[Aim of the exercise] The answer is the set of lines that include "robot", copied from the data below.

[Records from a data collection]

[Start of section]

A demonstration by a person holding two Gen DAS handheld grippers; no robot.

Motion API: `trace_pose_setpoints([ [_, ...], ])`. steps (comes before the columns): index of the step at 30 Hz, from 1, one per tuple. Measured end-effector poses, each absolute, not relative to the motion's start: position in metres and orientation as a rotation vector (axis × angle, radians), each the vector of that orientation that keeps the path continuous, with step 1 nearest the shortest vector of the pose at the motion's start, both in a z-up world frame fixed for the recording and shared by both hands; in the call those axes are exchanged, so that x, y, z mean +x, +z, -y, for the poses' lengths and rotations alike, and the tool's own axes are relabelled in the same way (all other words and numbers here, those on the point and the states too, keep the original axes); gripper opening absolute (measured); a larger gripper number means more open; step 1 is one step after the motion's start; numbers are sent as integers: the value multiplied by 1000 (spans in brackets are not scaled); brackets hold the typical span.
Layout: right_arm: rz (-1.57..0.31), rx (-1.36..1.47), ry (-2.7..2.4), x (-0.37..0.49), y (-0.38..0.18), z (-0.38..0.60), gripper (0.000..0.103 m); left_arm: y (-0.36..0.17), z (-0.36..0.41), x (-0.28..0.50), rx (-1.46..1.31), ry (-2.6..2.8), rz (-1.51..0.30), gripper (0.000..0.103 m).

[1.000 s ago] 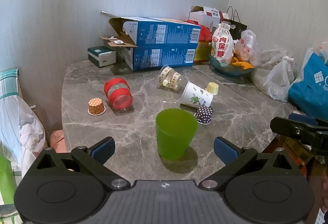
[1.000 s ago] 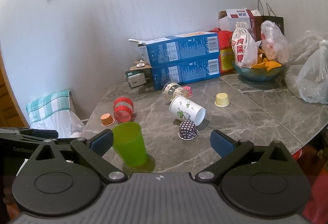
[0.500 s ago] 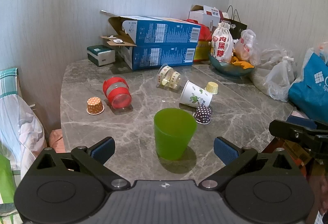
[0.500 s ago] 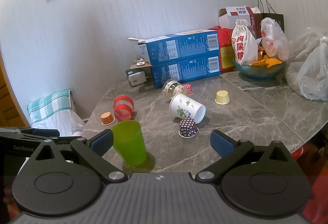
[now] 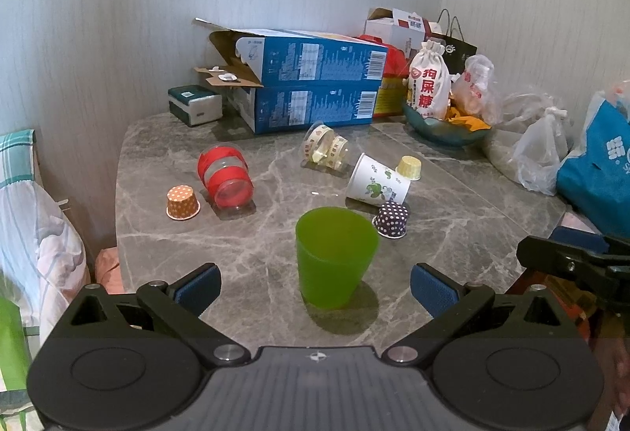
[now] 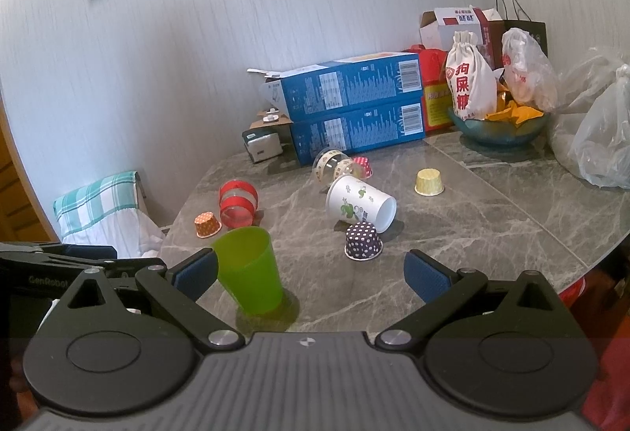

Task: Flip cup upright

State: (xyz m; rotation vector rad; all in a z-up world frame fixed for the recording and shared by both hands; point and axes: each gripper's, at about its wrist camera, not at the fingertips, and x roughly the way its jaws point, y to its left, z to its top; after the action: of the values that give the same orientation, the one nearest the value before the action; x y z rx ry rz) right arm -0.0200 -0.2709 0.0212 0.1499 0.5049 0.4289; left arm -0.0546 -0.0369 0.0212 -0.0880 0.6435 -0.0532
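Observation:
A green plastic cup (image 5: 334, 257) stands upright on the grey marble table (image 5: 252, 234), straight ahead of my open, empty left gripper (image 5: 315, 287); it also shows in the right wrist view (image 6: 250, 269). A white paper cup with green print (image 5: 376, 184) lies on its side behind it, as seen too in the right wrist view (image 6: 360, 202). A red-banded clear cup (image 5: 226, 179) and a clear cup with cream tape (image 5: 325, 149) also lie on their sides. My right gripper (image 6: 311, 275) is open and empty, back from the table.
Small paper cupcake liners sit upside down: orange (image 5: 182, 202), purple dotted (image 5: 390, 220), yellow (image 5: 408, 168). Two blue boxes (image 5: 311, 88), a bowl with a cloth bag (image 5: 429, 88) and plastic bags (image 5: 539, 151) line the back and right. The table edge is near me.
Both grippers have drifted back a little and the view has shifted slightly. The green cup stays upright and nothing on the table has moved.

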Motion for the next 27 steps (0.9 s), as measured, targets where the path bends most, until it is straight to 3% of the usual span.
trace_pose_setpoints([
  [27, -525, 157, 426, -16, 14, 273, 102, 19, 40, -53, -77, -67, -628, 103],
])
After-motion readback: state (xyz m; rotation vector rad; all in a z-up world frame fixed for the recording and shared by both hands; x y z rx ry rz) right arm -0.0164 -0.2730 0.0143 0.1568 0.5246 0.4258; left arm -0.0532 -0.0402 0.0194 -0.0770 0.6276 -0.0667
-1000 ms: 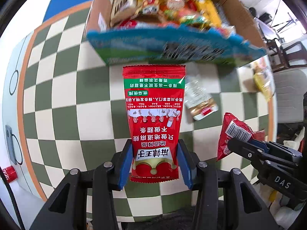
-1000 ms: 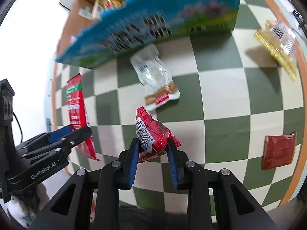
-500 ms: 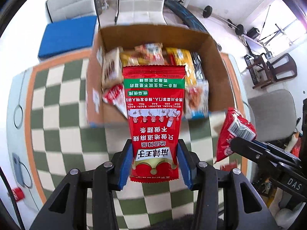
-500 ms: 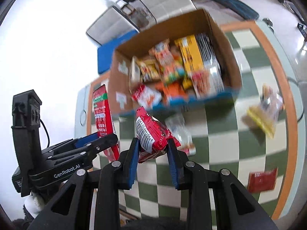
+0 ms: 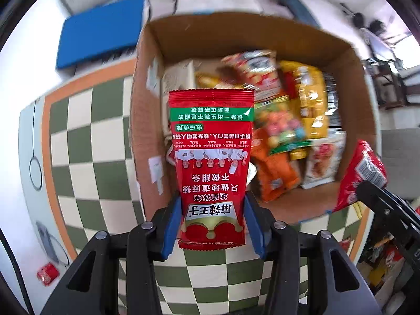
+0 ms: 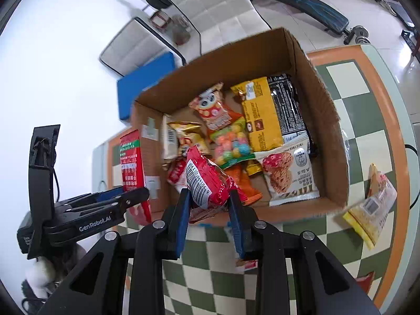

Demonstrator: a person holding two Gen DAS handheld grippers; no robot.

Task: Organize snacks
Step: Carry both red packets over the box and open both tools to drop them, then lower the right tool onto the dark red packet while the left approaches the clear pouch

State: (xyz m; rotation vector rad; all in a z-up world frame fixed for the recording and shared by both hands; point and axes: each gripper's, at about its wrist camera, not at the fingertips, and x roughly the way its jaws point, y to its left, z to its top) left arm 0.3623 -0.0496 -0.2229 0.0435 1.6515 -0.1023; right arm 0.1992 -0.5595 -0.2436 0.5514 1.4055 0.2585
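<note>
left hand-held gripper (image 5: 212,223) clamps flat glossy red sachet (image 5: 211,162) | right hand-held gripper (image 6: 208,207) clamps crinkly red packet (image 6: 206,181)

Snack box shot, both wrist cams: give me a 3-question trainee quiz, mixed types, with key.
1. True or false: the left gripper is shut on a flat red pouch.
2. What does the right gripper hold? A) a yellow pack B) a crumpled red packet C) nothing
3. Fill in: the yellow snack bag lies on the checkered table, ____ the cardboard box.

Key: 1 true; 2 B; 3 outside
</note>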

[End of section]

[Answer box]
A demonstration by a person holding two Gen DAS handheld grippers; no robot.
Demonstrator: a person holding two Gen DAS handheld grippers; no robot.

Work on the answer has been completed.